**Your objective**:
Each line of the data below goes into the copy exactly; pictures do not.

*** Opening Given information ***

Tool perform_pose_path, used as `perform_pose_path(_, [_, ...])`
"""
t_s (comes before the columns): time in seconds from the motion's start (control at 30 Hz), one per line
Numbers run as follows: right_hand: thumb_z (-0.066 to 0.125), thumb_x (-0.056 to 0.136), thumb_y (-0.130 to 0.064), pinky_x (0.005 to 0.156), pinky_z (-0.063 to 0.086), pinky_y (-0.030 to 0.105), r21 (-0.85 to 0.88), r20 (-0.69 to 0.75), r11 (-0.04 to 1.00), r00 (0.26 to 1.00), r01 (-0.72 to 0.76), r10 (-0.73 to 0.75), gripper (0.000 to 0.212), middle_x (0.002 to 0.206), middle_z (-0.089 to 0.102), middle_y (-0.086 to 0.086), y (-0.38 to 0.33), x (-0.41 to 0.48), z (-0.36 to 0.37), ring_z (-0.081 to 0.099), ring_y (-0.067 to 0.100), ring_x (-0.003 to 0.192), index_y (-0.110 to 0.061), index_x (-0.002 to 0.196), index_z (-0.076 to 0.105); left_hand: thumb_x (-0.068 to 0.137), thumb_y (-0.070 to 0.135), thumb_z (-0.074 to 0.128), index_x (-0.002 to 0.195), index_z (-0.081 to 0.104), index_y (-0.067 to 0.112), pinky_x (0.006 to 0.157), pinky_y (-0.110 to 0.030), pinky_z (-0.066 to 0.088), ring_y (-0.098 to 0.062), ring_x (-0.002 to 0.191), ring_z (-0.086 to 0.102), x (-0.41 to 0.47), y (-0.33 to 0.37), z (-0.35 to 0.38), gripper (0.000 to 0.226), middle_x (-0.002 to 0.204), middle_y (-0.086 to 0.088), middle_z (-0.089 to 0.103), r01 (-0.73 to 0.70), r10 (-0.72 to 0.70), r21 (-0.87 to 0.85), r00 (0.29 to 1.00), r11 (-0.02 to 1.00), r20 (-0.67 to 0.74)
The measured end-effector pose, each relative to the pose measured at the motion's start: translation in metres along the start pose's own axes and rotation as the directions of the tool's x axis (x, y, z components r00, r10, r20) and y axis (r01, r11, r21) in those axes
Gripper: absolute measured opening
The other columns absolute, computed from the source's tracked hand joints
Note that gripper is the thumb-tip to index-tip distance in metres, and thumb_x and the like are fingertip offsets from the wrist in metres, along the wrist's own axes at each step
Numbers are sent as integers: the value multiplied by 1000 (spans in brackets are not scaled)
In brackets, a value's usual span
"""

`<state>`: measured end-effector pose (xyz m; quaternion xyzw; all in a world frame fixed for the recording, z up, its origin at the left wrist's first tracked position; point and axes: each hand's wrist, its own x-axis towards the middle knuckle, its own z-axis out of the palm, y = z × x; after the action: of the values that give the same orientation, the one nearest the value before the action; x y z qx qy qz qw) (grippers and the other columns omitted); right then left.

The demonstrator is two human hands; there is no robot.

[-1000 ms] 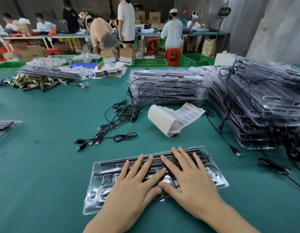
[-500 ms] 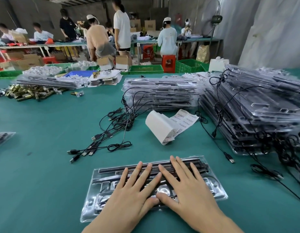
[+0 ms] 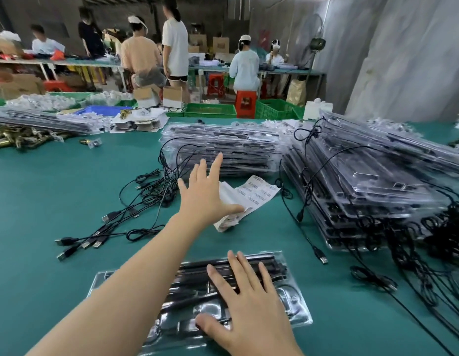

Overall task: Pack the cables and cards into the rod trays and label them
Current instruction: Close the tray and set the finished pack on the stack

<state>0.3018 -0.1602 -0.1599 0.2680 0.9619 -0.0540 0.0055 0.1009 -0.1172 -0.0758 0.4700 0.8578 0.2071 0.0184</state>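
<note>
Near the front edge of the bench (image 3: 43, 191), the person's right hand (image 3: 249, 312) is lying flat, fingers spread, on the clear rod tray (image 3: 299, 313), pinning it down. Farther off, the left hand (image 3: 205, 199) is hovering splayed and holding nothing, with the loose cables (image 3: 146, 191) to its left and the label roll (image 3: 256, 195) to its right. Whichever is wanted next, the tray is probably needing that steady pressure while one piece is being picked cleanly.
</note>
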Motion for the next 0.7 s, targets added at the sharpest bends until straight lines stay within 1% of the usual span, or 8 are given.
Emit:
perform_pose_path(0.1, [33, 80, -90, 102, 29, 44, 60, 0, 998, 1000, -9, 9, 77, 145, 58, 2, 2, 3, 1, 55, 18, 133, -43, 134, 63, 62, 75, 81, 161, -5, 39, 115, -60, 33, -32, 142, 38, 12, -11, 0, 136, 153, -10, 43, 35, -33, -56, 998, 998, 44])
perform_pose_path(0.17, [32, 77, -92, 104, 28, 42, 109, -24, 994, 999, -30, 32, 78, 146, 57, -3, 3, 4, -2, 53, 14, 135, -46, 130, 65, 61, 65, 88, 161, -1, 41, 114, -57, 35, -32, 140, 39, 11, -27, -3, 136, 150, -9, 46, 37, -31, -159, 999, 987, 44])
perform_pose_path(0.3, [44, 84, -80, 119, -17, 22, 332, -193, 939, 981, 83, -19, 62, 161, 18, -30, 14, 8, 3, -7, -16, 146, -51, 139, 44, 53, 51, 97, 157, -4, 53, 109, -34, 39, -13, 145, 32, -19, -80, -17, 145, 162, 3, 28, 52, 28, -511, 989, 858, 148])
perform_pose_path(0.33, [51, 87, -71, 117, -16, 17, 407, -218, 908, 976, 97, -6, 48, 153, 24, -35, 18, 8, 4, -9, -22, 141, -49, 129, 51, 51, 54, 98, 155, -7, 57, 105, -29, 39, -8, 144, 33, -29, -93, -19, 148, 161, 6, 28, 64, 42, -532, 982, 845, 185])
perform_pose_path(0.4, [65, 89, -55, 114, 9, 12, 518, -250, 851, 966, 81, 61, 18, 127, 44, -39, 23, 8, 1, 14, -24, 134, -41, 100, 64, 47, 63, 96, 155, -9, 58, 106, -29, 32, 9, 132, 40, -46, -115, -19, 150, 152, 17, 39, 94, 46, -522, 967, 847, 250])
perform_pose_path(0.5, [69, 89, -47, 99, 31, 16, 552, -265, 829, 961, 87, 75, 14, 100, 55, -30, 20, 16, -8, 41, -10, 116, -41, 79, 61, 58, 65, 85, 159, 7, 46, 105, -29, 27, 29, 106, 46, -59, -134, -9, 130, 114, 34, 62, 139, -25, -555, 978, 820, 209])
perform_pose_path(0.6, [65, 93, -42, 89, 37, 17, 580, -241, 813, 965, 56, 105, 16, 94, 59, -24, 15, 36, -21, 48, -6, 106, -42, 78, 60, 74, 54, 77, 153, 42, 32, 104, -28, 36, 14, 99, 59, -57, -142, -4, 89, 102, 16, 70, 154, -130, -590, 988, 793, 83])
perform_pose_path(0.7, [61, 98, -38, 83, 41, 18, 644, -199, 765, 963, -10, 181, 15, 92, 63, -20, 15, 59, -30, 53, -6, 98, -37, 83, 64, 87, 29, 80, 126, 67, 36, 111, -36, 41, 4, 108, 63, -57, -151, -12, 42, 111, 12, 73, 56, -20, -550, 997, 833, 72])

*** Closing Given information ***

**Completed exercise**:
Tool perform_pose_path, used as `perform_pose_path(_, [_, ...])`
"""
t_s (comes before the columns): time in seconds from the motion's start (control at 30 Hz), one per line
Numbers run as follows: right_hand: thumb_z (-0.066 to 0.125), thumb_x (-0.056 to 0.136), thumb_y (-0.130 to 0.064), pinky_x (0.005 to 0.156), pinky_z (-0.063 to 0.086), pinky_y (-0.030 to 0.105), r21 (-0.85 to 0.88), r20 (-0.69 to 0.75), r11 (-0.04 to 1.00), r00 (0.26 to 1.00), r01 (-0.72 to 0.76), r10 (-0.73 to 0.75), gripper (0.000 to 0.212), middle_x (0.002 to 0.206), middle_z (-0.089 to 0.102), middle_y (-0.086 to 0.086), y (-0.38 to 0.33), x (-0.41 to 0.48), z (-0.36 to 0.37), ring_z (-0.081 to 0.099), ring_y (-0.067 to 0.100), ring_x (-0.003 to 0.192), index_y (-0.110 to 0.061), index_x (-0.002 to 0.196), index_z (-0.076 to 0.105); left_hand: thumb_x (-0.068 to 0.137), thumb_y (-0.070 to 0.135), thumb_z (-0.074 to 0.128), index_x (-0.002 to 0.195), index_z (-0.081 to 0.104), index_y (-0.067 to 0.112), pinky_x (0.006 to 0.157), pinky_y (-0.110 to 0.030), pinky_z (-0.066 to 0.088), ring_y (-0.098 to 0.062), ring_x (-0.002 to 0.191), ring_z (-0.086 to 0.102), x (-0.41 to 0.47), y (-0.33 to 0.37), z (-0.35 to 0.38), gripper (0.000 to 0.226), middle_x (-0.002 to 0.204), middle_y (-0.086 to 0.088), middle_z (-0.089 to 0.103), r01 (-0.73 to 0.70), r10 (-0.72 to 0.70), r21 (-0.87 to 0.85), r00 (0.29 to 1.00), r11 (-0.02 to 1.00), r20 (-0.67 to 0.74)
The measured end-effector pose, each relative to the pose measured at the motion's start: translation in metres along the start pose's own axes and rotation as the directions of the tool's x axis (x, y, z components r00, r10, r20) and y axis (r01, r11, r21) in those axes
Gripper: absolute measured opening
The other columns absolute, computed from the source's tracked hand joints
Note that gripper is the thumb-tip to index-tip distance in metres, and thumb_x and the like are fingertip offsets from the wrist in metres, along the wrist's own axes at each step
Numbers are sent as integers: the value multiplied by 1000 (spans in brackets are not scaled)
In brackets, a value's usual span
"""

`<state>`: measured end-effector pose (xyz m; quaternion xyzw; all in a world frame fixed for the recording, z up, its origin at the left wrist's first tracked position; point and axes: each hand's wrist, its own x-axis towards the middle knuckle, its own z-axis out of the palm, y = z × x; after the action: of the values that give the same orientation, the one nearest the value before the action; x y z qx qy qz qw) (grippers and the other columns omitted); right then left.

The demonstrator is two human hands; there is no robot.

[-1000 ms] 
[-500 ms] 
[+0 ms] 

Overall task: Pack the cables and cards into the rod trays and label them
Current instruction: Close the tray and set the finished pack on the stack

<state>0.3018 -0.1602 -0.1599 0.2680 0.9619 -0.0540 0.0055 0.1009 -0.1172 -0.0758 0.4700 0.8578 0.2071 0.0184</state>
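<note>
Near the front edge of the bench (image 3: 43, 191), the person's right hand (image 3: 249, 312) is lying flat, fingers spread, on the clear rod tray (image 3: 299, 313), pinning it down. Farther off, the left hand (image 3: 205, 199) is hovering splayed and holding nothing, with the loose cables (image 3: 146, 191) to its left and the label roll (image 3: 256, 195) to its right. Whichever is wanted next, the tray is probably needing that steady pressure while one piece is being picked cleanly.
</note>
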Motion for the next 0.7 s, targets added at the sharpest bends until straight lines stay within 1% of the usual span, or 8 are given.
Emit:
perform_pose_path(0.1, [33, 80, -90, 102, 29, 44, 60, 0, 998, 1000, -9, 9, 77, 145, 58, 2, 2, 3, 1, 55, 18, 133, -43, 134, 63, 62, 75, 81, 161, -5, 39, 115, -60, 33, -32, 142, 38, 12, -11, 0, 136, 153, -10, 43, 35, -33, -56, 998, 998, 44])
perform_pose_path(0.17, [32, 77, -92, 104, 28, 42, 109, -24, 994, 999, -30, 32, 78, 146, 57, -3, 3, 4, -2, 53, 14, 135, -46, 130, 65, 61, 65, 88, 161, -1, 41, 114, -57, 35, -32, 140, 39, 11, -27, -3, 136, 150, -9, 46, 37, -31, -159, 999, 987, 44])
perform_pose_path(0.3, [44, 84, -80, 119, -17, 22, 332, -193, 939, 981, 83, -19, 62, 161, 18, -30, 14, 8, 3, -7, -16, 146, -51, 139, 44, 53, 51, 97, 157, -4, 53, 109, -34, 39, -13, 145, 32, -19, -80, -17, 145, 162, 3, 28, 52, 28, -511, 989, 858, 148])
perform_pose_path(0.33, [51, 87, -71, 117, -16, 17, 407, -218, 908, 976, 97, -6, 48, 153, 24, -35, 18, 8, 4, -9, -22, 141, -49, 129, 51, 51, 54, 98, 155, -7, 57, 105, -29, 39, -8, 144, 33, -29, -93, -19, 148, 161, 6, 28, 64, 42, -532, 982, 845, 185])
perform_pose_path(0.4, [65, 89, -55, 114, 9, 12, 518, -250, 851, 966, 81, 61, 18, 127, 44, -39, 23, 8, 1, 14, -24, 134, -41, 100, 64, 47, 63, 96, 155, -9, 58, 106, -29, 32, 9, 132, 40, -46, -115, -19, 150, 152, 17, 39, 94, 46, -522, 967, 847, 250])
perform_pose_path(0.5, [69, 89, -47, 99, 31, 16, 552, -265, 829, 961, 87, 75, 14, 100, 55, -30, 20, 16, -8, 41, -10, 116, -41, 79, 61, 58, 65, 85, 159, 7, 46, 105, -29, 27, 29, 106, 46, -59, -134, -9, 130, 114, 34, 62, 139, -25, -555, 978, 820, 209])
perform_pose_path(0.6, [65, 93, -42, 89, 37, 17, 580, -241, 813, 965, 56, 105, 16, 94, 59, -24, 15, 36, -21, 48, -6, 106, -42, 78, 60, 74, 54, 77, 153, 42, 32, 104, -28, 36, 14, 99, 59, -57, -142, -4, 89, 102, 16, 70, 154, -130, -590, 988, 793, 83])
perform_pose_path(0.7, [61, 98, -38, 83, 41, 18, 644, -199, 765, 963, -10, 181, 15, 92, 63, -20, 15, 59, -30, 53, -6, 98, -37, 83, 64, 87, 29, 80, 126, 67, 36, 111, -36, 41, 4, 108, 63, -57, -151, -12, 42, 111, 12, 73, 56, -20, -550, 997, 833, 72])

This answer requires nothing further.